REQUIRED ACTION: Print the complete listing so that it matches the original exactly.

THE DATA:
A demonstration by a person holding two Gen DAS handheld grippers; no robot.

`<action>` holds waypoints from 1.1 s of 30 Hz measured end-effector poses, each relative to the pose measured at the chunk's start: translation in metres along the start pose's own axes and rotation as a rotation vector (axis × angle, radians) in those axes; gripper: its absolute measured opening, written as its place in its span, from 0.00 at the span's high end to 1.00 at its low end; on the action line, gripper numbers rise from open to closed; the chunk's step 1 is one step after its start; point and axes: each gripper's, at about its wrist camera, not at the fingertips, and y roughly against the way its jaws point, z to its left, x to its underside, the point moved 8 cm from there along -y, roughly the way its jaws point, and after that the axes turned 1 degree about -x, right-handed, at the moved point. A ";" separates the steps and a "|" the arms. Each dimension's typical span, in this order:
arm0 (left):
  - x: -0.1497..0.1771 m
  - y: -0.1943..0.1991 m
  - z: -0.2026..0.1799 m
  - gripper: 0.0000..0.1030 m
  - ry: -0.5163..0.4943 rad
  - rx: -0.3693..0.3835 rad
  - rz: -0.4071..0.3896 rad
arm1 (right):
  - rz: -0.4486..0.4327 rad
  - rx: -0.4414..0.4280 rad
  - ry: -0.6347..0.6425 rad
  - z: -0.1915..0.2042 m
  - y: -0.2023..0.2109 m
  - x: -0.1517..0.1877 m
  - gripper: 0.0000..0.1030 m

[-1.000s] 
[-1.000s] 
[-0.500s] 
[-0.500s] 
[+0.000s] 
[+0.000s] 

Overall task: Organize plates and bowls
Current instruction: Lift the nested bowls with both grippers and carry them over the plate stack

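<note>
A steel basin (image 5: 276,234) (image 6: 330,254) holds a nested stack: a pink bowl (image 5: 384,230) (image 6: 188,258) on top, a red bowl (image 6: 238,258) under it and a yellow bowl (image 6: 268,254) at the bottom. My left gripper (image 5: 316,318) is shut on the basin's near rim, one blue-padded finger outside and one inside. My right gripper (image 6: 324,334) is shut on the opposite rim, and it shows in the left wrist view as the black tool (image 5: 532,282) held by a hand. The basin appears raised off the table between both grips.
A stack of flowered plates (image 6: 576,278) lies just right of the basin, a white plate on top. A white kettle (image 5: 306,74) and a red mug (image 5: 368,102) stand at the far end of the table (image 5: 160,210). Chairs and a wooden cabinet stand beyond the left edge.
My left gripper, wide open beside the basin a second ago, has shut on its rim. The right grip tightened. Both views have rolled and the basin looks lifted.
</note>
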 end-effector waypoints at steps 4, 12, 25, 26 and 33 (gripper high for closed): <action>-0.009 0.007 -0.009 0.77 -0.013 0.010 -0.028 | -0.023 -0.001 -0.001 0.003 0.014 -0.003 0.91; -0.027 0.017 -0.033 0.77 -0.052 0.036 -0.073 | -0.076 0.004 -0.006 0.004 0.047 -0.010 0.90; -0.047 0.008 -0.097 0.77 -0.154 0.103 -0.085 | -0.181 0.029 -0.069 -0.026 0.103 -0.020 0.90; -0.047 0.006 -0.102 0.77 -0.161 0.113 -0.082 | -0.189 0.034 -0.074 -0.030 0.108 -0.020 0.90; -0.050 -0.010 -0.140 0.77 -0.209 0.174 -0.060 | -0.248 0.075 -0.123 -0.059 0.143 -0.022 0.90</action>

FINISHED EXERCISE:
A demonstration by a person holding two Gen DAS handheld grippers; no robot.

`<action>` holds waypoints from 1.1 s of 30 Hz measured end-effector poses, each relative to the pose measured at the chunk's start: translation in metres along the start pose's own axes and rotation as a rotation vector (axis × angle, radians) in those axes; gripper: its absolute measured opening, written as its place in its span, from 0.00 at the span's high end to 1.00 at its low end; on the action line, gripper numbers rise from open to closed; the chunk's step 1 is one step after its start; point and axes: each gripper's, at about its wrist camera, not at the fingertips, and y roughly against the way its jaws point, z to its left, x to its underside, the point moved 8 cm from there along -y, roughly the way its jaws point, and after that the axes turned 1 degree about -x, right-handed, at the moved point. A ";" separates the steps and a "|" the arms. Each dimension's typical span, in this order:
arm0 (left):
  - x: -0.1497..0.1771 m
  - y: -0.1943..0.1991 m
  - z: -0.2026..0.1799 m
  - gripper: 0.0000..0.1030 m
  - ry: -0.5163..0.4943 rad
  - rx: -0.3693..0.3835 rad
  - rz: -0.4071..0.3896 rad
arm1 (right):
  - rz: -0.4486..0.4327 rad
  - rx: -0.4414..0.4280 rad
  - ry: -0.6347..0.6425 rad
  - z: -0.1915..0.2042 m
  - y: -0.2023..0.2109 m
  - x: -0.1517..0.1877 m
  - gripper: 0.0000..0.1030 m

[-1.000s] 
[-1.000s] 
[-0.500s] 
[-0.500s] 
[+0.000s] 
[+0.000s] 

Overall task: Organize plates and bowls
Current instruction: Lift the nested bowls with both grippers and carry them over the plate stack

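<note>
A steel basin (image 5: 276,234) (image 6: 330,254) holds a nested stack: a pink bowl (image 5: 384,230) (image 6: 188,258) on top, a red bowl (image 6: 238,258) under it and a yellow bowl (image 6: 268,254) at the bottom. My left gripper (image 5: 316,318) is shut on the basin's near rim, one blue-padded finger outside and one inside. My right gripper (image 6: 324,334) is shut on the opposite rim, and it shows in the left wrist view as the black tool (image 5: 532,282) held by a hand. The basin appears raised off the table between both grips.
A stack of flowered plates (image 6: 576,278) lies just right of the basin, a white plate on top. A white kettle (image 5: 306,74) and a red mug (image 5: 368,102) stand at the far end of the table (image 5: 160,210). Chairs and a wooden cabinet stand beyond the left edge.
My left gripper, wide open beside the basin a second ago, has shut on its rim. The right grip tightened. Both views have rolled and the basin looks lifted.
</note>
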 end-effector waypoints at steps 4, 12, 25, 26 and 33 (gripper high for closed): <action>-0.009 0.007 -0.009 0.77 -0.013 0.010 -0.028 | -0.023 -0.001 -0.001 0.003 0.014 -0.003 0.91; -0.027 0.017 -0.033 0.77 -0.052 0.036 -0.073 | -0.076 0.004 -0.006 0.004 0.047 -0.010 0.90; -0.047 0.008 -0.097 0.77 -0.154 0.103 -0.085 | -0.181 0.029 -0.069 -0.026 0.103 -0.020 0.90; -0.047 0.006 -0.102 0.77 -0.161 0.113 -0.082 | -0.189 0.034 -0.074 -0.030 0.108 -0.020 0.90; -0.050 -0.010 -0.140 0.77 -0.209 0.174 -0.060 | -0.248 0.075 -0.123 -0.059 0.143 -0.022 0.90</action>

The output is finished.